Pressebericht: Rückschau unserer 1. KI-Veranstaltung

Nach unserer KI-Veranstaltung am 25.09.2025 im Wappensaal, war in der Presse zu lesen:

Erkenntnisgewinne zum Thema KI – kostenlos

Auf Einladung der Grünen in Edenkoben informierte Torsten Materna über Künstliche Intelligenz in Deutschland: die Chancen, der Datenschutz und die ethischen Herausforderungen.

KI – Künstliche Intelligenz – durchdringt zunehmend die Gesellschaft und viele berufliche Arbeitsfelder. Torsten Materna beschrieb, auch für Laien verständlich, welche Herausforderungen in puncto Datenschutz, Ethik und rechtliche Vorgaben diese technologische Entwicklung mit sich bringt. Der Digital-Marketing-Experte und Gesellschafter der Agentur numero2.de aus Edenkoben, erläuterte in dem Vortrag dass inzwischen 48% der Großunternehmen und 17% der kleineren Unternehmer KI Anwendungen nutzen und 20% der Berufstätigen nutzen dafür private accounts und Materna fragte, ob sie sich der damit verbundenen Risiken bewusst sind.

Materna identifizierte zwei zentrale Säulen für den notwendigen Datenschutz: die Datenschutz-Grundverordnung (DSGVO) und die EU-KI-Verordnung (AI Act). Besonders kritisch bewertete er den Umgang cloudbasierter KI-Lösungen mit Nutzerdaten. „Die meisten bekannten KI – Anbieter verwenden Nutzerdaten für Trainingszwecke oder speichern zu viele Daten über einen zu langen Zeitraum“, warnte der Experte – darüber sollten wir informiert und aufgeklärt werden. Es sei höchste Zeit für eine wirksame Kontrolle und für eine rechtliche Einhegung in unserem Interesse als private Nutzer. Aber wie soll diese Kontrolle ausgeführt werden? Wie soll sie technisch umgesetzt werden ohne Vielfalt und Meinungsfreiheit zu gefährden? Nach Antworten auf diese Fragen wird gesucht.

Als Lösungsansatz präsentierte Materna alternative KI-Einsatzmöglichkeiten, die sowohl für Privatpersonen als auch für Unternehmen DSGVO-konform nutzbar sind. Die KI-Ethik bezeichnete Materna als bisher vernachlässigten Aspekt in Deutschland. Unter Verweis auf die Datenethikkommission und UNESCO-Empfehlungen zur KI-Ethik forderte er mehr Transparenz und beispielsweise besseren Schutz vor Diskriminierung. „KI-Systeme müssen nachvollziehbar und fair sein. Verbraucher müssen verstehen, wie Entscheidungen zustande kommen“, betonte Materna.
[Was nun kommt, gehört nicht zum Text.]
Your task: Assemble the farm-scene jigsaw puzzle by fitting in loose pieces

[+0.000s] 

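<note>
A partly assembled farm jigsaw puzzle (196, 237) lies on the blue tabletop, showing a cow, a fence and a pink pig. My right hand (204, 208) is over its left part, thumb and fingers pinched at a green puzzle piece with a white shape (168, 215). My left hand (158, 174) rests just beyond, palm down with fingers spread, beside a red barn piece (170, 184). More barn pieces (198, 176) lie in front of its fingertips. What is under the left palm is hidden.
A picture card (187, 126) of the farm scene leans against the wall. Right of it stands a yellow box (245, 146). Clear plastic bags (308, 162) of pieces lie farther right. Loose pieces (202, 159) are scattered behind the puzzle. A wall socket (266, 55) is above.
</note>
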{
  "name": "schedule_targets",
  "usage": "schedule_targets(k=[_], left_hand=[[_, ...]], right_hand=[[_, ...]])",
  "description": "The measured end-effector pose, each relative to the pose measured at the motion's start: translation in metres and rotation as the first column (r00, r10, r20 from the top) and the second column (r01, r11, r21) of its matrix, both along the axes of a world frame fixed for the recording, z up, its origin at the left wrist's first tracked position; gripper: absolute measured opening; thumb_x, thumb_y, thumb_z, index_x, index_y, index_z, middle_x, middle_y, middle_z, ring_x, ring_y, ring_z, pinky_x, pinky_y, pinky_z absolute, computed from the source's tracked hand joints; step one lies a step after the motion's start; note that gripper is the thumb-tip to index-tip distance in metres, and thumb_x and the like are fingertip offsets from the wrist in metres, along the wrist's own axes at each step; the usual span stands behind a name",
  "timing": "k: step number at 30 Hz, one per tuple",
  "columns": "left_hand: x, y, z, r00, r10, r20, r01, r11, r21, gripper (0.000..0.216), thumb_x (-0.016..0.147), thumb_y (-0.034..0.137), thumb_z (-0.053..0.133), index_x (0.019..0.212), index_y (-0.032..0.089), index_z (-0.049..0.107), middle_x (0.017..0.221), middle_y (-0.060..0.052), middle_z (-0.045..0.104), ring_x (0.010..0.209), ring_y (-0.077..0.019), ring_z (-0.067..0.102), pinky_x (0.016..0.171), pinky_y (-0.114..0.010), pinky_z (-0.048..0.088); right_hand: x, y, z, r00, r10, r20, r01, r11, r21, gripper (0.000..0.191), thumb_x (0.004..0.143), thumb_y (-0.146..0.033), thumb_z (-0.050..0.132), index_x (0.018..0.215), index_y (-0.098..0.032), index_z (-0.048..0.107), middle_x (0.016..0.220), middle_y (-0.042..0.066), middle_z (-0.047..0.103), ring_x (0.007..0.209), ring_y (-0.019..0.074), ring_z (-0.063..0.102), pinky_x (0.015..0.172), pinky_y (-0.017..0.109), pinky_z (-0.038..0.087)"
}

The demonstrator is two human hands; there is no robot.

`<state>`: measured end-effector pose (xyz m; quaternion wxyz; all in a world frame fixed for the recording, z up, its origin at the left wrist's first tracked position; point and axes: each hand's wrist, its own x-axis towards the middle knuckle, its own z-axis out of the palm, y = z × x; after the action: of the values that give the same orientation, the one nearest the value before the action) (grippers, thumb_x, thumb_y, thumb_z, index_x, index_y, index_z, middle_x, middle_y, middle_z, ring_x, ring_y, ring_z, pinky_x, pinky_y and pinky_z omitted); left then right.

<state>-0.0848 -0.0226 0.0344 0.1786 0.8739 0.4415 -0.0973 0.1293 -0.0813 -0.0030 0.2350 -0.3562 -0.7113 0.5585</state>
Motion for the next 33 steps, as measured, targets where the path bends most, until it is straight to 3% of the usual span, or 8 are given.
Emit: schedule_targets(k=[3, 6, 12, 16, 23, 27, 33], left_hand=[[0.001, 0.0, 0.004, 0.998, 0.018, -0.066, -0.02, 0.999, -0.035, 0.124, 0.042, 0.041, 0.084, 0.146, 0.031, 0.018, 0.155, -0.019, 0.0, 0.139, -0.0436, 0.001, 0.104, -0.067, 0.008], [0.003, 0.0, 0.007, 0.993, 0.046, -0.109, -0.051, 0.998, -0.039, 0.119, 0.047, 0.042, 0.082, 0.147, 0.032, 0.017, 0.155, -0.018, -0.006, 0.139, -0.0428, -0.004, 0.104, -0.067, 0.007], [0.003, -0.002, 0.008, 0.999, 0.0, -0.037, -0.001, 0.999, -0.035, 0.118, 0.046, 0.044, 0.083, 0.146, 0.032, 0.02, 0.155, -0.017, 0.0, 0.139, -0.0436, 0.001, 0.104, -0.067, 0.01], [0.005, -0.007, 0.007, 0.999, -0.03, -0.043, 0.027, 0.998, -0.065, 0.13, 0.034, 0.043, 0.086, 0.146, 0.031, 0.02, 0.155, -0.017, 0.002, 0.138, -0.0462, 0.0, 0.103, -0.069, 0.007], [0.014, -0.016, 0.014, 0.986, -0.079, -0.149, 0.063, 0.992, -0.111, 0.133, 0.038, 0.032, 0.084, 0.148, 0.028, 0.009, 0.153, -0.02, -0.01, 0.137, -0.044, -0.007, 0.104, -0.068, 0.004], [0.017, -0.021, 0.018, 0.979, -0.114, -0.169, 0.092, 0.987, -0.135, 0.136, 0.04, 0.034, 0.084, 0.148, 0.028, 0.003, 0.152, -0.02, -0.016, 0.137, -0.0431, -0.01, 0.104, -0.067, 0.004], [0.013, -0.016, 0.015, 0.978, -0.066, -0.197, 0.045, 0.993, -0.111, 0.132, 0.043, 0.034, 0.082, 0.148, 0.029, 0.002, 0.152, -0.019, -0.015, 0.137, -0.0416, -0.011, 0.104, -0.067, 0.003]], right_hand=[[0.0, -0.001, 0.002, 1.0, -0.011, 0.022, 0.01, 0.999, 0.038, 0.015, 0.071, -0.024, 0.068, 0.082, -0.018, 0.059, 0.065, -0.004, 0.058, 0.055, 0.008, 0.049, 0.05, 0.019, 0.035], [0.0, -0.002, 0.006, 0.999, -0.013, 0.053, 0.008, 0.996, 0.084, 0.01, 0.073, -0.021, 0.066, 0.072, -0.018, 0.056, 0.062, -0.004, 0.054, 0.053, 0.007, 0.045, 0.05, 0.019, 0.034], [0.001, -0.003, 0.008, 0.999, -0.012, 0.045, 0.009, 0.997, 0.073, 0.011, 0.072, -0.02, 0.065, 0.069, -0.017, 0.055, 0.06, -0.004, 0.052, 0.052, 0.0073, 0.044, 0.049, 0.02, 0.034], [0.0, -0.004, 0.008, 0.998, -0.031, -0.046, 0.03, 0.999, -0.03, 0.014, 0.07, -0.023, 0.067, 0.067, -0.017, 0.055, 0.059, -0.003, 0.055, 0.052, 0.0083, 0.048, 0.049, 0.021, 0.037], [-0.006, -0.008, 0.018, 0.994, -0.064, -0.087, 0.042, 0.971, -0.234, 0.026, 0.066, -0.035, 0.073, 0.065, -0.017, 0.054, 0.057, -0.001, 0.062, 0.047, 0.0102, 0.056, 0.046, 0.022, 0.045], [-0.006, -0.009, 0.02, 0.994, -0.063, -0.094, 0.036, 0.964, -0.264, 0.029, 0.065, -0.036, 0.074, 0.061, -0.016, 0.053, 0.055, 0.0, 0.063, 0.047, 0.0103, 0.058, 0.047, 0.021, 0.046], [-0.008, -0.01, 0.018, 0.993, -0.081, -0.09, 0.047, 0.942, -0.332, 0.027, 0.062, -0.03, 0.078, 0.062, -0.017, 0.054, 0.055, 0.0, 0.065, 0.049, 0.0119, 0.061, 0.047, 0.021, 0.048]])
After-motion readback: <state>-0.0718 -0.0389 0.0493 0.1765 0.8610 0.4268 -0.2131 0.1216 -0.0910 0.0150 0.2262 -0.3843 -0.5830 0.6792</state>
Trotz aller Herausforderungen sieht Materna  enormes Potenzial in KI-Anwendungen insbesondere für kleinere Unternehmen in Bezug auf Effizienzsteigerung und Innovation. Der Erfolg hänge jedoch entscheidend davon ab, ob Unternehmen und Politik Datenschutz, Ethik und rechtliche Vorgaben konsequent umsetzen. „KI muss im Einklang mit ethischen Werten stehen – transparent, sicher und zum Wohl der Gesellschaft“. Maternas Vortrag war eine Hilfe zum Verständnis der KI Entwicklung; er stellte dar, wie wir sie als Nutzer beeinflussen können; er thematisierte auch den enormen Energiebedarf der Rechner (entspricht Verbrauch Irlands) und den Wasserverbrauch (2023 – 175 Milliarden Liter / lt. Greenpeace Studie) für ihre Kühlung und stellte die Frage nach den Konsequenzen für die Umwelt.

Die 30 Zuhörer konnten Fragen stellen und Einschätzungen diskutieren und dankten mit nachhaltigem Applaus für den Vortrag der zum Verständnis der komplexen Prozesse erheblich beitragen konnte.